Sunday, March 9

Settlers vow revenge over Jerusalem massacre

As violence spirals and calls for peace
talks grow, extremists say they
will build a new West Bank settlement
for each of the eight students killed.



Toni O'Loughlin in Jerusalem

Israel's far-right settler movement has set itself on a
renewed collision course with the government of Prime
Minister Ehud Olmert, declaring that last week's
massacre in a Jewish religious school had targeted
them directly and vowing to build a new illegal
outpost in the West Bank for every one of the
killed students.

Amid a sense of spiralling crisis in Israeli and the
Occupied Territories - which has stemmed from
the impression that both Olmert and Palestinian
President Mahmoud Abbas are rudderless amid
the climbing violence - Abbas performed yet another
policy U-turn, calling for new talks with Israel after
having earlier appeared to back away from peace talks.

The latest moves follow the killing on Thursday by
a Palestinian gunmen of eight Jewish seminary
students, the bloodiest attack in Israel in two years.
Hamas, which had vowed to avenge the more than
125 Palestinians killed in a recent Gaza offensive by
Israel, at first claimed responsibility, then backtracked.

Hamas's claim came as the spokesman for Israel's
right-wing settlement movement said that he believed
the attack on the religious college was aimed at his
movement. Dani Dayan, the chairman of the Yesha
Council, said yesterday that the attacker deliberately
targeted Mercaz Herav yeshiva, known for its messianic,
national religious Zionism. 'Of course it wasn't a
coincidence or by chance,' Dayan said.

Israel has been under increasing pressure from the
United States, its main ally, to stop building
settlements in the occupied West Bank but the
government has struggled to curtail the expansion
because the settlers wield considerable electoral power.

Olmert needs the religious right in his governing
coalition to maintain his fragile grip on power.
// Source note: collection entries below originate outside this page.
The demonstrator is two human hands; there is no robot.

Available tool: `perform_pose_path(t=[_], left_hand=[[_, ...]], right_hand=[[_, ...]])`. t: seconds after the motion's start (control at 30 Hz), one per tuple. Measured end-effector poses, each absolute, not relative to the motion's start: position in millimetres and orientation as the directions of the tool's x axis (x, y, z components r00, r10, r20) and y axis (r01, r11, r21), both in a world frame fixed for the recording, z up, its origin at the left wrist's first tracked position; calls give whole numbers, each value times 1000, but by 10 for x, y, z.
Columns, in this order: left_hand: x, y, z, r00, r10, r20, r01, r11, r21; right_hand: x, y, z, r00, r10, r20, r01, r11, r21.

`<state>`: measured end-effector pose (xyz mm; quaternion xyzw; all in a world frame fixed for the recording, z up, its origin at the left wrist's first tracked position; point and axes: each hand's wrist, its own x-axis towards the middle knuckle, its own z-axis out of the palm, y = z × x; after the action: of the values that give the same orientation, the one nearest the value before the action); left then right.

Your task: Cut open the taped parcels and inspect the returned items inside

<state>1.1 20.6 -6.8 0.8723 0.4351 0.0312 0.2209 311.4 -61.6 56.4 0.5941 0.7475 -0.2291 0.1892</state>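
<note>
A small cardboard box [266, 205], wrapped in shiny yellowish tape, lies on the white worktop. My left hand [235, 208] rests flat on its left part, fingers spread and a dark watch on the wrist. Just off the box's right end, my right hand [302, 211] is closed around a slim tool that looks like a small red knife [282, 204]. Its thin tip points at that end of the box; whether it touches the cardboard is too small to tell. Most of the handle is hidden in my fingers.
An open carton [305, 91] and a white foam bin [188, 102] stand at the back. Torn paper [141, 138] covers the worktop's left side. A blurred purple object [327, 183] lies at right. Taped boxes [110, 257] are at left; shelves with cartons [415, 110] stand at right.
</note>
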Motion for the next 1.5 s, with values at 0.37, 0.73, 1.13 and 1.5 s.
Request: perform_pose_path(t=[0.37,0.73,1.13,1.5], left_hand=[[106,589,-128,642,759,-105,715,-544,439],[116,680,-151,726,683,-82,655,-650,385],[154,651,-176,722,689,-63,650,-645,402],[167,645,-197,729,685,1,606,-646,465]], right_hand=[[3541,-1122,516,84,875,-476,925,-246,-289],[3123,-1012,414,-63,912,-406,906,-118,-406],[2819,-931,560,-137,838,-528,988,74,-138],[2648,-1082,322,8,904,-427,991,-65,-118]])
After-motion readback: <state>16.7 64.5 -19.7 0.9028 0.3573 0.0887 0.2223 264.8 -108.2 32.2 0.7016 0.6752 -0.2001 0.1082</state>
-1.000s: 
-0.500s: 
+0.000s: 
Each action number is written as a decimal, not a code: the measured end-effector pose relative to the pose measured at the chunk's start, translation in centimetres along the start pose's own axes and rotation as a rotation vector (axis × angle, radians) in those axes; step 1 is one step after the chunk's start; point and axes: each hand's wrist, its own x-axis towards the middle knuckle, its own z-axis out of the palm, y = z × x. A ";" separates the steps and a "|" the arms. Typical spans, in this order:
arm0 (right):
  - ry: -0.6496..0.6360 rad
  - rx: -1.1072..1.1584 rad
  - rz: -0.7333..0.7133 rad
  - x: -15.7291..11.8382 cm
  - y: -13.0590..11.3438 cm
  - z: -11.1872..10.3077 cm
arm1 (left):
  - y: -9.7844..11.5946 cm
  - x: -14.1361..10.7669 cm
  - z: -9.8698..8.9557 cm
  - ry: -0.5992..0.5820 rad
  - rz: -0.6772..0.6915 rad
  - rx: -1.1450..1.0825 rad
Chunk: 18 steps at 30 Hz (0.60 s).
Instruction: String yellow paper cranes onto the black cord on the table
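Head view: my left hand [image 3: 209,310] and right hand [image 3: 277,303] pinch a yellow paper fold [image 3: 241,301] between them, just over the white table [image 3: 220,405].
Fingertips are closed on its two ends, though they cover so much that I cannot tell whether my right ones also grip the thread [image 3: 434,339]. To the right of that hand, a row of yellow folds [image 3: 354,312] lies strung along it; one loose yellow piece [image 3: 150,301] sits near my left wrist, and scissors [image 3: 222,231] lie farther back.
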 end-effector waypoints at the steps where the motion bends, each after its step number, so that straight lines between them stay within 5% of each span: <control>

The religious right opposes the US-backed Annapolis
peace talks and this latest attack will further
undermine Olmert's authority. Dayan said the peace
talks were 'leading nowhere'. 'They have raised
expectations that everyone knows can't be fulfilled by
Olmert or Abbas,' Dayan said. 'In this part of the world,
when your raise expectations and can't fulfil them,
you get violence.'

But even secular Israelis have been angered by the
attack. Professor Ephraim Yaar at the Tami Steinmetz
Center for Peace Research, who conducts a monthly
peace poll, said: 'There certainly will be a very adverse,
strong effect.' However, Yaar said the anger among
secular Israelis would recede within a month, assuming
there are no more similar attacks.

Despite confusion about who carried out the attack,
there is speculation that Hamas and Hizbollah colluded
to avenge the alleged Israeli assassination of a senior
Hizbollah commander in Damascus last month and
Israel's incursion into Gaza last week which killed
more than 100, many of them civilians.

The conflict between Hamas and Israel intensified
after Hamas ousted its main political rival, Fatah,
from the Gaza Strip in the middle of last year. Abbas,
who leads Fatah, condemned the attack on the
seminary and insisted that the Annapolis peace
process was the only way to settle the 60-year
conflict. 'Despite all the circumstances we are living
through and all the attacks we are experiencing we
insist on peace,' Abbas said.

While Olmert is also expected to continue peace
negotiations, his government will come under
intensified pressure to retaliate with a strong military
response in Gaza. But last Tuesday, two days before
the Jerusalem shooting, US Secretary of State
Condoleezza Rice was forced to step in and prop up
the shaky talks after Abbas suspended contact in the
wake of Israeli's military operation in Gaza.